The University of Southampton
Email:
je5g15@ecs.soton.ac.uk

Joseph Early 

Personal homepage

Joseph is a doctoral student with the University of Southampton and the Alan Turing Institute. He completed an undergraduate degree in computer science at the University of Southampton, and then specialised with a master’s degree focused on machine learning (also at the University of Southampton). Joseph pursed his interest in machine learning and is now researching explainable artificial intelligence – the process of unpacking the “black box” of machine learning and understanding why models exhibit certain behaviours.

Joseph is motivated by the possibility for collaboration within the Turing, with a strong interest in helping others apply and understand machine learning in their domains. He believes a drive towards openness, transparency and explainability in artificial intelligence will allow the recent advances in machine learning to spread and contribute to other areas such as medicine and urban analytics.

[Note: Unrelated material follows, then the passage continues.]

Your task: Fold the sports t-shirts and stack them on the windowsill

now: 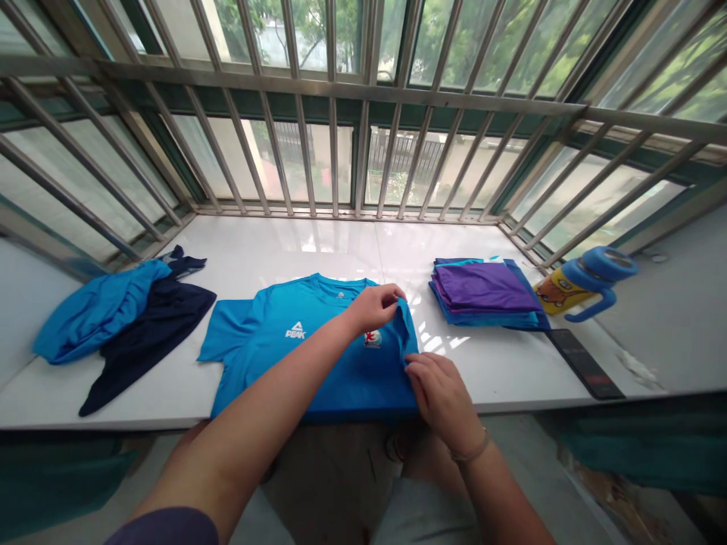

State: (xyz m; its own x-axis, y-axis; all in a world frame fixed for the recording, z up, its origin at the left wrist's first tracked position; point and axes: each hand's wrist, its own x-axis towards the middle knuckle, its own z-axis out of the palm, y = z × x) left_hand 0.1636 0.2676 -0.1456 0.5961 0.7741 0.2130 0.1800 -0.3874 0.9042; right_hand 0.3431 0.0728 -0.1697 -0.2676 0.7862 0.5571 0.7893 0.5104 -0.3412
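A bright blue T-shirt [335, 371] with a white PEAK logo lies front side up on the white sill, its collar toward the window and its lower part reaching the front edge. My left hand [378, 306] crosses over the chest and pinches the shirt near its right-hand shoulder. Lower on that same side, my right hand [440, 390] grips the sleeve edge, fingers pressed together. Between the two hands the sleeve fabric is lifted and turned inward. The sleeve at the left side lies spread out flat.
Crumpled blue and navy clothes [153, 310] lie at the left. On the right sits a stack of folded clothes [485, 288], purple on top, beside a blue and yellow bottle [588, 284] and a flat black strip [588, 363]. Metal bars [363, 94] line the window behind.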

Joseph also has experience working in the start-up industry. Using his specialist machine learning knowledge, he contributed to a start-up within the University of Southampton during his master’s degree. He is excited to see how the field of artificial intelligence will progress in the future and is looking forward to working alongside other researchers from a diverse range of fields.

Research

Research interests

Joseph’s doctoral research primarily focuses on explainable artificial intelligence. With the recent rise and successes of deep learning, increasing concern has been raised over the “black box” nature of modern machine learning models and the lack of understanding around how they make predictions. Explainable artificial intelligence represents a drive towards open, transparent and fair models that are easily interpretable. Through analysis of models and data, explainable artificial intelligence can be used to expose bias and shine the light on the inner workings of machine learning.

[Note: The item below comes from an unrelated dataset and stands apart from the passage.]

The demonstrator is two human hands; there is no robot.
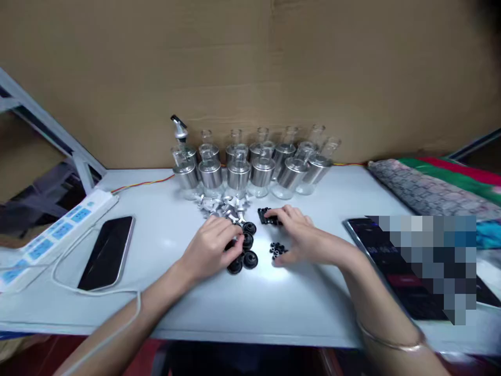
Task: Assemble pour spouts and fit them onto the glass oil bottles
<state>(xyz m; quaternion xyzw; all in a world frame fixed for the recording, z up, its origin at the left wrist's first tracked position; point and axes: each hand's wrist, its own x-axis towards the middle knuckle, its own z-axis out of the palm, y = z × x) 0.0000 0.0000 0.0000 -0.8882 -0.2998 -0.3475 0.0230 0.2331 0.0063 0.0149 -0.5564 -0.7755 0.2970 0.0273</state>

Beyond the main scope of his research, Joseph is interested in additional machine learning areas such as reinforcement and unsupervised learning. He also maintains an interest from his undergraduate dissertation in genetic algorithms. Beyond machine learning, Joseph is looking to achieve strong collaboration with those interested in applying artificial intelligence to their own research. He is particularly interested in contributing to domain-specific research projects where explainable artificial intelligence is required, as well as developing tools to help researchers explain their machine learning models.

Publications

Early, Joseph, Evers, Christine and Ramchurn, Sarvapali (2022) Model agnostic interpretability for multiple instance learning. International Conference on Learning Representations 2022. 25 - 29 Apr 2022. 25 pp .

Reed, Chris, Grieman, Keri and Early, Joseph (2021) Non-asimov explanations regulating AI through transparency. Nordic Yearbook of Law and Informatics. (doi:10.48550/arXiv.2111.13041).